THE PROBLEM =>
Starting with the first line of the listing, quote each line exactly until and including the one with "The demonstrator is", leaving pictures out.

(DATA FOR ANALYSIS)

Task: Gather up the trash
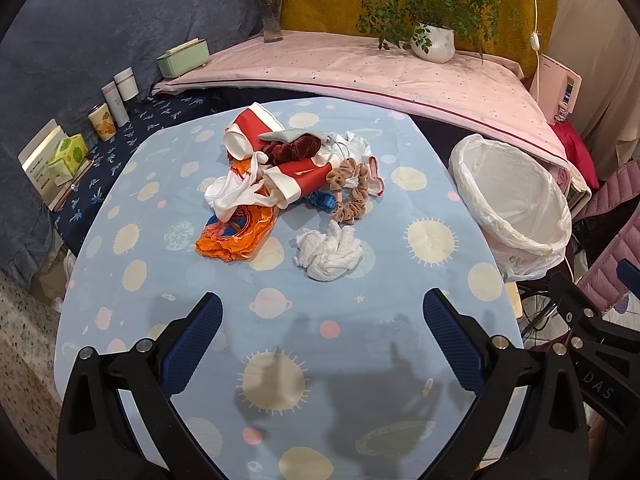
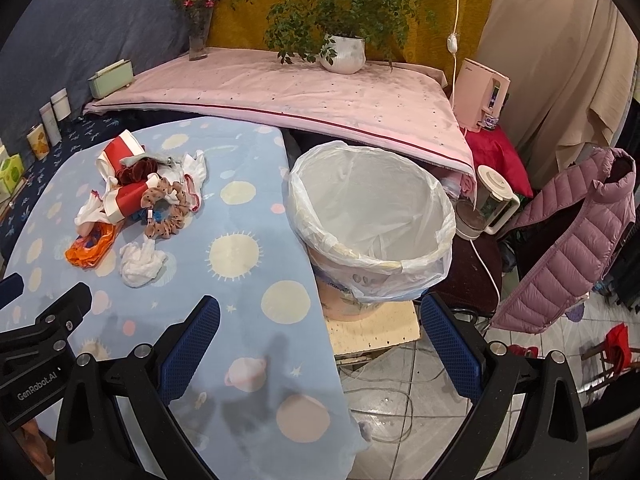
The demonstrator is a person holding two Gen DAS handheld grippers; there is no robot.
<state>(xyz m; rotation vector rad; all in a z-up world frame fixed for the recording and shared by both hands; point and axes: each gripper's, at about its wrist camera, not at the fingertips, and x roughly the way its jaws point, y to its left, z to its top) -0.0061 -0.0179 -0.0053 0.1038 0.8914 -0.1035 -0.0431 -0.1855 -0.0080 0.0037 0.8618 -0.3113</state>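
Note:
A pile of trash lies mid-table: a crumpled white tissue (image 1: 330,254) (image 2: 141,262), an orange plastic bag (image 1: 236,232) (image 2: 88,250), red and white paper cups (image 1: 302,182) (image 2: 128,198), a tan scrunchie (image 1: 352,192) (image 2: 168,212) and a dark red scrunchie (image 1: 294,148). A bin lined with a white bag (image 1: 516,204) (image 2: 372,216) stands off the table's right edge. My left gripper (image 1: 322,336) is open and empty, above the table short of the tissue. My right gripper (image 2: 320,340) is open and empty, over the table's right edge near the bin.
The table has a light blue planet-print cloth (image 1: 280,360) (image 2: 248,272). Behind is a pink-covered ledge (image 1: 360,68) with a potted plant (image 1: 434,42) and vase (image 1: 272,20). Cups and boxes (image 1: 108,116) line the left. A kettle (image 2: 486,204) and purple jacket (image 2: 568,240) are right.

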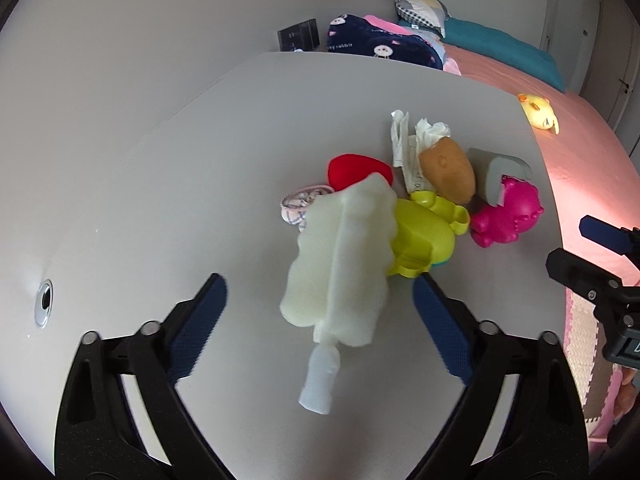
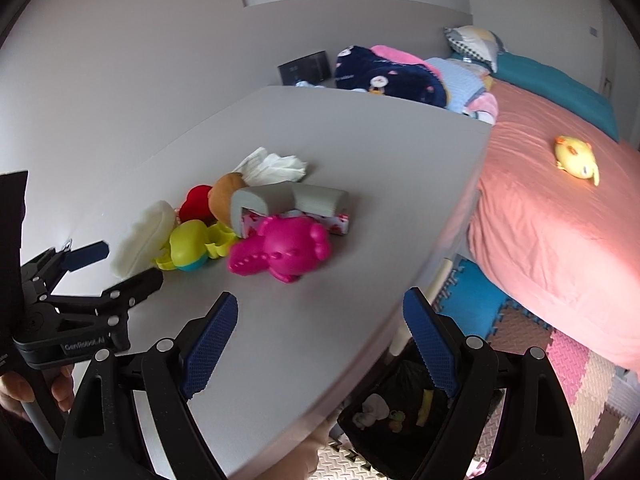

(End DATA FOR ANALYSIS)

RESULT =>
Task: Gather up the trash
The demonstrator is a person holding two Gen DAS handheld grippers; there is no robot.

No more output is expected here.